• ABOUT THIS TASK:
From the first line of the data below through the line holding "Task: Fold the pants", output each line exactly and leave the pictures out.

Extracted data entries
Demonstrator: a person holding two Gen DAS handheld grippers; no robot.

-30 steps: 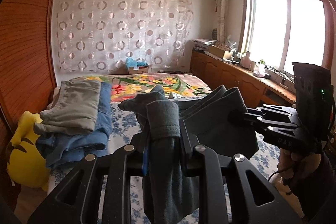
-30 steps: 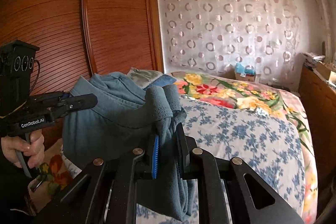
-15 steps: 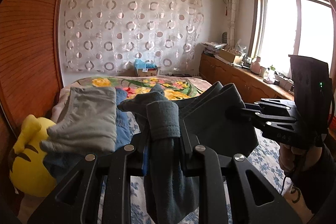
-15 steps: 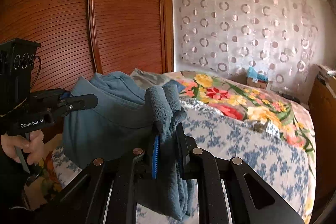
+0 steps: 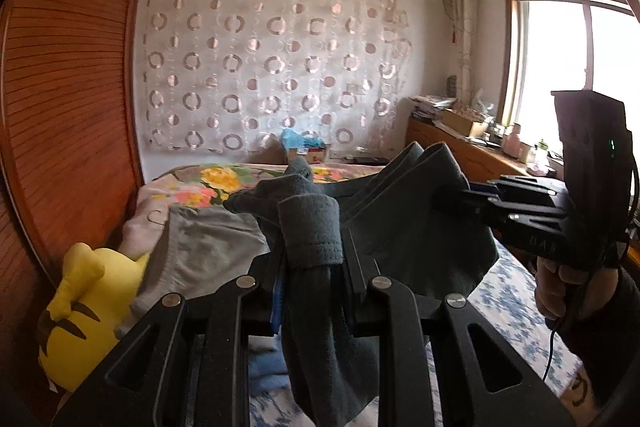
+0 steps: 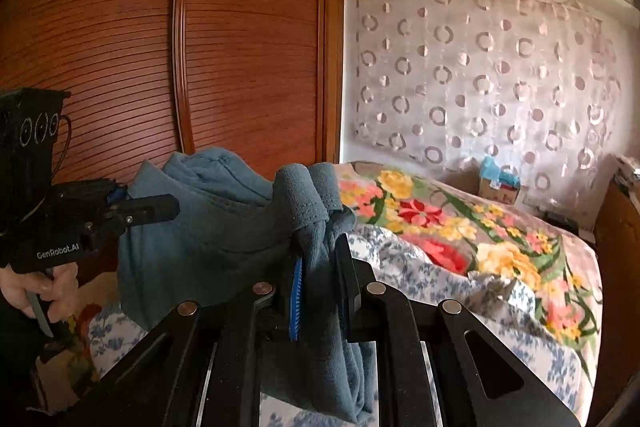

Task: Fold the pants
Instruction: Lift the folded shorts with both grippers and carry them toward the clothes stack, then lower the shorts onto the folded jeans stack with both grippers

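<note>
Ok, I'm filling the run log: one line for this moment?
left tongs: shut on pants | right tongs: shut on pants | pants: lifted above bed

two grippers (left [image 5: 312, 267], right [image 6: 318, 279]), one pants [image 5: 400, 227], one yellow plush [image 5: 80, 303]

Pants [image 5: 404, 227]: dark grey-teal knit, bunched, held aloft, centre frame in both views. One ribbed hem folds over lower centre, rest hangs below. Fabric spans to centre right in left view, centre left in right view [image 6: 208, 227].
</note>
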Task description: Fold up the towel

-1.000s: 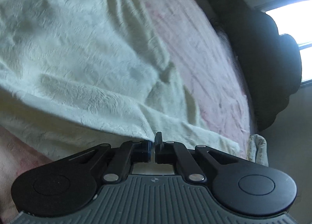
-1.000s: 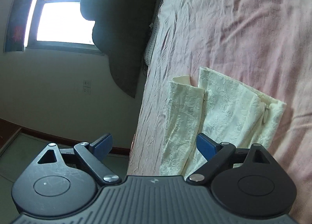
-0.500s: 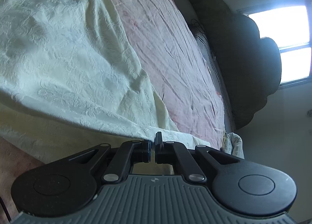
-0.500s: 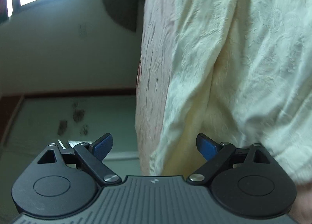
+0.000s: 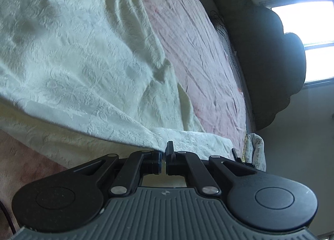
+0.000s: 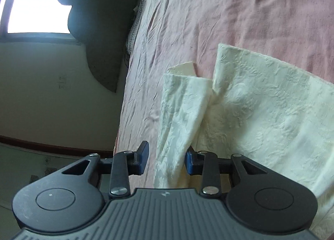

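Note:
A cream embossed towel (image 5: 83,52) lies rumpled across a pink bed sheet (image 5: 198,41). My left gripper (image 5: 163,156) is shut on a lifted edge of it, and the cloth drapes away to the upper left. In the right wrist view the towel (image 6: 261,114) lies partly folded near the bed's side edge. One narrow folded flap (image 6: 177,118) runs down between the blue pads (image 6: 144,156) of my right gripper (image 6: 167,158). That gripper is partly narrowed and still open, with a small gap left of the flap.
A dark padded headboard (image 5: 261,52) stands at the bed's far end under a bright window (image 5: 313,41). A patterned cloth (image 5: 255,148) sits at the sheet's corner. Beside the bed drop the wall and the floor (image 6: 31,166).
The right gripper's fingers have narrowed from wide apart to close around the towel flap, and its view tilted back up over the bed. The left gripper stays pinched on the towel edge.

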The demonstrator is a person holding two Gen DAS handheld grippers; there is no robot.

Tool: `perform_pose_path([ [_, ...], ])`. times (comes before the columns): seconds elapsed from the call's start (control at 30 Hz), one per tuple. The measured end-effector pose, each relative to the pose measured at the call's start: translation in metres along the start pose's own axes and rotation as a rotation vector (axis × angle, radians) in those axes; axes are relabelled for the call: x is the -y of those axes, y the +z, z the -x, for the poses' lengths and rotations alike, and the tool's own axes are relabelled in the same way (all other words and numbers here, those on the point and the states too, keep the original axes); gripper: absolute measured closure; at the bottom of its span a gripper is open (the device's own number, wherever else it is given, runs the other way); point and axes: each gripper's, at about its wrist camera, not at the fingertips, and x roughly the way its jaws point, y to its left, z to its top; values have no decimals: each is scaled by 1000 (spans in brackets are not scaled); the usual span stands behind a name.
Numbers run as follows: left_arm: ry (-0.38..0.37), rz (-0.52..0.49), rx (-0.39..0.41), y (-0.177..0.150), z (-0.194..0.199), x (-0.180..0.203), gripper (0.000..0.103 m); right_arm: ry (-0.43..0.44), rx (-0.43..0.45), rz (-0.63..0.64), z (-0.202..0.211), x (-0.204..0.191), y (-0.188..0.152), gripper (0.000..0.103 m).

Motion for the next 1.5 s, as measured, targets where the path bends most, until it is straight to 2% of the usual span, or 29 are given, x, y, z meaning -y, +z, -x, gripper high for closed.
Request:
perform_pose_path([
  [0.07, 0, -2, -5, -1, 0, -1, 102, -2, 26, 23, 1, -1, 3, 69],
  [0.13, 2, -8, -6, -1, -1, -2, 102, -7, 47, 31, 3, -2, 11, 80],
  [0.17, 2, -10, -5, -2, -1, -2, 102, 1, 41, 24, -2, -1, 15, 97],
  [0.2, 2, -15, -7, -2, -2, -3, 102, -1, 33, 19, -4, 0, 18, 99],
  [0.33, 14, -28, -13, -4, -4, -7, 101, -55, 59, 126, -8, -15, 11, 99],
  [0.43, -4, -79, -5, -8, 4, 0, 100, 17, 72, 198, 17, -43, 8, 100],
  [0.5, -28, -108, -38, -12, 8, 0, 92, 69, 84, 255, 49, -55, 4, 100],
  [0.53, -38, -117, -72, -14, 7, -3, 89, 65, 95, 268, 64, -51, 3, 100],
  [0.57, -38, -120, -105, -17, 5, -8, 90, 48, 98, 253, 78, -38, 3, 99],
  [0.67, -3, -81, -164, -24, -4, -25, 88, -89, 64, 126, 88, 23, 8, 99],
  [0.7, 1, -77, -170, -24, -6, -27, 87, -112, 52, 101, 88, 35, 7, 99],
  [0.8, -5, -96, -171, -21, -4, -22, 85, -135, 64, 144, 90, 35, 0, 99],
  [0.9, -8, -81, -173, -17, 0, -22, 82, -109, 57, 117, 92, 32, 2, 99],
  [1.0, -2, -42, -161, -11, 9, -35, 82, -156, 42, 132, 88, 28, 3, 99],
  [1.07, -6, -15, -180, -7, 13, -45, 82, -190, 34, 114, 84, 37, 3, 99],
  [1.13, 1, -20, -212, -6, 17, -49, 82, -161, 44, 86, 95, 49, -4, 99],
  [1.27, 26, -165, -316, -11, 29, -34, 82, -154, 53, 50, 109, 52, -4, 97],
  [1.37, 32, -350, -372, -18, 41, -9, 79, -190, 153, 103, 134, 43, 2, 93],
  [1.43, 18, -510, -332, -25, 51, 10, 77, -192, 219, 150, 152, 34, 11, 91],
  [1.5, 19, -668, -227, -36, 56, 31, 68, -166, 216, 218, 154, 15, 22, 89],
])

• OUTPUT FOR THIS TASK:
Demonstrator: a person holding two Gen DAS handheld grippers; no robot.

-30 steps: 
-30 steps: 
-15 steps: 
-15 steps: 
+0 steps: 
+0 steps: 

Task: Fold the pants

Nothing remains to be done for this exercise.